* **TASK PROMPT**
Once the pictures are set aside, transcribe the remaining data exactly.

* **SOURCE MATERIAL**
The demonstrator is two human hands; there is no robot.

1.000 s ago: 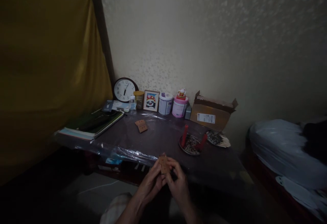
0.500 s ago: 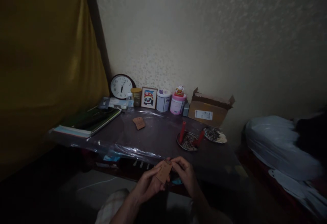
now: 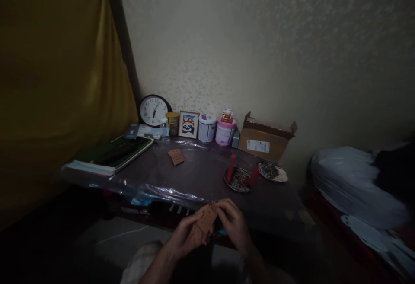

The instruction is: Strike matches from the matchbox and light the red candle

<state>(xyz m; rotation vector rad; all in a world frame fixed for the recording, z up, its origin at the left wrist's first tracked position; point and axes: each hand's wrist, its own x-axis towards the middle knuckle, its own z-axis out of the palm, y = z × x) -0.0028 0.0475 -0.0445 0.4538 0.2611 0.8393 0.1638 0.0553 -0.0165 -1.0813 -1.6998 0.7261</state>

* **WORKED SOLUTION**
The demonstrator is two human hands; there is no robot.

1.000 s ago: 
0.500 s ago: 
now: 

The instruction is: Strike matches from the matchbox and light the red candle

<state>(xyz m; rotation vector rad; all in a world frame fixed for the recording, z up, its origin at the left wrist's first tracked position; point and axes: each hand's wrist, its own x-axis towards the middle knuckle, its own z-axis out of the palm, y = z × x) -0.0028 0.0475 -0.0445 0.4538 0.2611 0.8393 0.1638 0.0553 -0.0165 -1.0813 -1.6998 0.7261</state>

No further output is required, since the answer is complete.